Doug McGregor

Personal information
- Full name: Dugald McColl McGregor
- Born: 21 June 1890 Brisbane, Queensland, Australia
- Died: 20 April 1948 (aged 57) Burwood, New South Wales, Australia

Playing information
- Position: Fullback
Club
| Years | Team | Pld | T | G | FG | P |
|  | Bundaberg |  |  |  |  |  |
| 1909–10 | Fortitude Valley | 12 | 2 | 1 | 0 | 8 |
| 1912–14 | Glebe | 37 | 2 | 7 | 0 | 20 |
|  | Total | 49 | 4 | 8 | 0 | 28 |
Representative
| Years | Team | Pld | T | G | FG | P |
| 1909–11 | Queensland | 14 | 1 | 0 | 0 | 3 |
| 1909–10 | Australia | 2 | 0 | 0 | 0 | 0 |
| 1912 | New South Wales | 4 | 0 | 7 | 0 | 14 |
| 1912 | Metropolis | 1 | 0 | 0 | 0 | 0 |
- Source:

= Dugald McGregor =

Australia international rugby league player (1890-1948)

Dugald "Doug" McGregor (1890-1948) was an Australian pioneering rugby league footballer who played in the 1900s and 1910s in Queensland.
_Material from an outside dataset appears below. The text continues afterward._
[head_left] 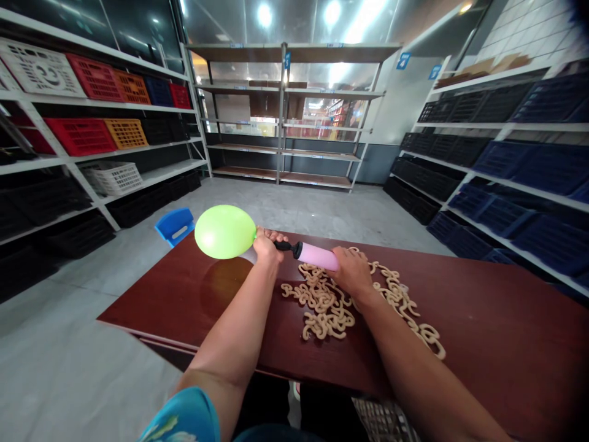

An Australia national representative , he also played for both the Queensland and New South Wales teams.

==Playing career==
McGregor played in Brisbane for the Fortitude Valley club.
During the 1909 New Zealand rugby league tour of Australia, when the Kiwis traveled to Brisbane for a Test match against Australia, McGregor was selected to play at fullback, becoming Kanagroo No. 46. In doing so he also set the record for the youngest player for Australia at 19 years and 5 days.

When the New Zealand Māori rugby league team toured that year, McGregor played at fullback against them for Queensland as well as Australia.

The following year, during the 1910 Great Britain Lions tour of Australia and New Zealand, when they travelled to Brisbane for a Test match against Australia, McGregor, who was playing for Bundaberg, was selected to represent his country.

McGregor later moved south, joining Sydney club, Glebe for the 1912 NSWRFL season. That year he was selected to play for New South Wales at fullback against Queensland, kicking three goals.